The working group, in its report, said, there is a need to expand “title insurance” products to improve the marketability of this specialised category. The product has to be necessarily aligned with the requirements of developers and customised to the needs of individual buyers. These can spur the demand for products in the segment.
Title insurance is a form of indemnity insurance that insures against financial loss from defects in title to real property. Title insurance will defend against a lawsuit attaching the title or reimburse the insured for the actual monetary loss incurred up to the limit prescribed in the policy.
In India, the Real Estate (Regulation and Development) (RERA) Act, 2016, for the first time, gave statutory recognition to the concept of ‘Title Insurance’. The regulator has now asked for inputs from stakeholders on recommendations of the working group by May 31, 2021.

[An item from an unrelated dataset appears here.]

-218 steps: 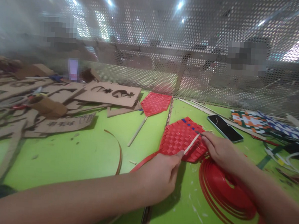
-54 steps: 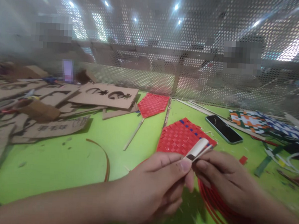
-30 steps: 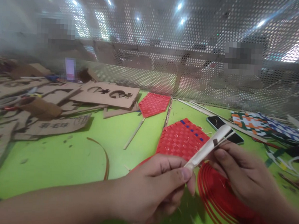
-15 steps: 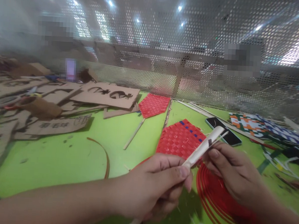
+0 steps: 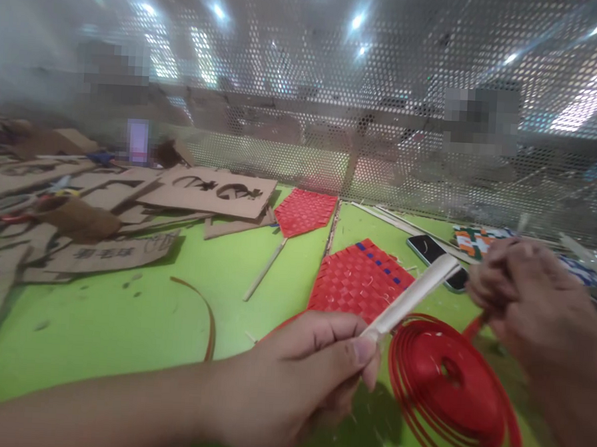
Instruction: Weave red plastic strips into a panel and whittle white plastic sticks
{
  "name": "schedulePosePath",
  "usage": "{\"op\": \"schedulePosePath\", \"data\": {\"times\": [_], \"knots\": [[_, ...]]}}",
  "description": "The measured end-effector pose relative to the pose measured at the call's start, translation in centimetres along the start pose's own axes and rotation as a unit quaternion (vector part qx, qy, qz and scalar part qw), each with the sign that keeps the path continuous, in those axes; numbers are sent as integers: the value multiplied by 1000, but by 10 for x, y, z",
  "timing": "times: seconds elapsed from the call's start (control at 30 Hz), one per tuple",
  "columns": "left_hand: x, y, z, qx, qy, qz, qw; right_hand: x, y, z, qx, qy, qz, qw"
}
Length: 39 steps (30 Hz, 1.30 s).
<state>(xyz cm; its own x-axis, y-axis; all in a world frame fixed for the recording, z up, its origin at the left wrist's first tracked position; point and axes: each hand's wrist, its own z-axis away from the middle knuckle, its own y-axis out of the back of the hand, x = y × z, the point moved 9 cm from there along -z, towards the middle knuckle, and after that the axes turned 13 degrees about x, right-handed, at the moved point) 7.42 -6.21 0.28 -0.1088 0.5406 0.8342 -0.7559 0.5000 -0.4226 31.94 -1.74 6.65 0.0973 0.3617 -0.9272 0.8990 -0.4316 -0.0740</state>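
Pale strip (image 5: 415, 293), one: clamped in the fingers of the left hand (image 5: 310, 377), projecting beyond their tips. Right hand (image 5: 535, 299): fingers curled, blurred, grip cannot be told; red coil (image 5: 475, 383) below them.

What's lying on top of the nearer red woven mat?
Thin pale shavings lie on the red mat; its near edge is hidden by the left hand and pale stick.

Overhead lights (image 5: 358, 21) glare through the hazy perforated screen (image 5: 304, 110), while the right hand (image 5: 539, 309) is motion-blurred.
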Motion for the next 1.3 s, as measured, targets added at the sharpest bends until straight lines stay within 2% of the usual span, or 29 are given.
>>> {"op": "schedulePosePath", "data": {"times": [0.07, 0.1, 0.2, 0.27, 0.33, 0.4, 0.53, 0.6, 0.67, 0.83, 1.0, 1.17, 1.3], "knots": [[0, 1, 3, 12, -8, -31, 999, -5, 16, -14, 5, 34, 80, 996], [1, 1, 4, 16, -11, -43, 999, -2, 15, -17, -32, 56, 181, 981], [0, 4, 1, 32, -8, -71, 997, 24, 1, -8, -143, 121, 411, 892], [-3, 8, -4, 48, 6, -91, 995, 40, -10, 2, -178, 141, 455, 861], [-7, 11, -7, 58, 19, -114, 992, 45, -17, 8, -172, 149, 472, 852], [-10, 12, -10, 59, 28, -132, 989, 41, -19, 10, -139, 139, 475, 858], [-12, 17, -13, 80, 30, -153, 985, 23, -24, 18, -103, 77, 381, 916], [-11, 20, -14, 95, 28, -165, 981, 18, -29, 25, -97, 61, 362, 925], [-10, 23, -15, 110, 23, -172, 979, 17, -32, 29, -88, 50, 344, 933], [-9, 23, -12, 116, 2, -198, 973, 19, -41, 34, -80, -4, 196, 977], [-6, 14, -11, 63, -25, -243, 968, 16, -64, 50, -146, -57, 144, 977], [17, 12, -17, 44, -148, -292, 944, 23, -88, 80, -219, -89, 149, 960], [34, 12, -14, 68, -251, -337, 905, 25, -94, 91, -221, -87, 147, 960]]}}
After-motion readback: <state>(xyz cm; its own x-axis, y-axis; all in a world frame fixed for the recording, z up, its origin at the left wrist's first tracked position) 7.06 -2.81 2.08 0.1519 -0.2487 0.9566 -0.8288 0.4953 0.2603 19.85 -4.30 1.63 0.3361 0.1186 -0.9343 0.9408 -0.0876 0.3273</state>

Currently, a comprehensive cover for all promoters, allottees, and successors exists in the market. As far as the two new product structures are concerned, the working group has suggested a legal expense policy for land title owners and developers or promoters. It also suggested a retail policy for allottees, individual customers, and financiers who purchase units in RERA projects.
Promoters or developers can opt for the full comprehensive product which is already available with insurance companies. Or, under the legal expense policy, they can opt for a minimum legal defence cost liability policy such as 10 per cent of project value up to Rs 25 crore sum insured while in process for registration and approval with RERA authorities.

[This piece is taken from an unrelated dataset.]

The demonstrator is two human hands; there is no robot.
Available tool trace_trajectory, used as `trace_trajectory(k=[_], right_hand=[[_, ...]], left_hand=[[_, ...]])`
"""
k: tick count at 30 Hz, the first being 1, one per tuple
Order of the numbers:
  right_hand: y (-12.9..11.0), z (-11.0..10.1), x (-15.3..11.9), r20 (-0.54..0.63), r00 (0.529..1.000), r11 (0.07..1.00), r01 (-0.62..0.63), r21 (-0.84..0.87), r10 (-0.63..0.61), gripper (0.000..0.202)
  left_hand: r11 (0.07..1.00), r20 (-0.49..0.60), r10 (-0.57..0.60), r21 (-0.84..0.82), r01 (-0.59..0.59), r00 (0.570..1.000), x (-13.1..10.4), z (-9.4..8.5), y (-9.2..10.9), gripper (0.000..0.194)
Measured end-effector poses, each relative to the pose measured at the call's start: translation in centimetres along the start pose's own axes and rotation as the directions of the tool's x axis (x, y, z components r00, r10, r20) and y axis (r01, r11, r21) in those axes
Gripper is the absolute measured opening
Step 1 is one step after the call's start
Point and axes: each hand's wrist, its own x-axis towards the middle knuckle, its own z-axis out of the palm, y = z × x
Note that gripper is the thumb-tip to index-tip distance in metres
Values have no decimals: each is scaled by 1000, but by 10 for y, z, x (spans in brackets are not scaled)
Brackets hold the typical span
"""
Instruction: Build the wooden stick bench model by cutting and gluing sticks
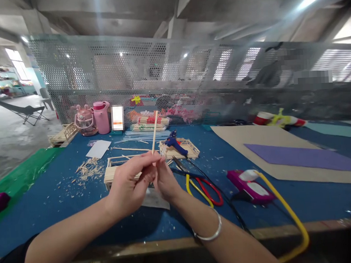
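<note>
A thin wooden stick (154, 130) points upward from between my two hands, which meet above the blue table. My left hand (132, 179) is closed, with its fingertips and thumb around the stick's lower end. My right hand (168, 181) presses against it, fingers pinched together at the same end; the exact grip is hidden. Behind my left hand stands a small frame of wooden sticks (109, 175), partly covered. Farther back, a blue glue gun (177, 145) lies on another wooden stick frame (194, 151). Red-and-yellow-handled cutters (217, 194) lie right of my right hand.
Broken stick bits (90, 169) and white paper (99, 149) lie left. Bundled sticks (150, 123), a pink flask (102, 119) and a pink bottle (86, 122) stand along the mesh screen (116, 68). A purple device (250, 188) with a yellow cable and purple sheet (300, 158) lie right.
</note>
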Motion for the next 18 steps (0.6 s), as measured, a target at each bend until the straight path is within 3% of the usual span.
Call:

And, retail buyers may buy an “Allottee Retail Policy” at the time of getting handover of the property or giving the last installment or during the registration of title rights of the property. The sum insured for such policies will be the purchased value of the unit by the individual buyer. According to recommendations of the working group, tenure of the product will be in accordance with the individual’s choice.
The working group has also said that increased reinsurance capacity within the country through GIC Re, FRBs, and Lloyd’s will help improve the underwriting capacity of insurers and increase retention in this area.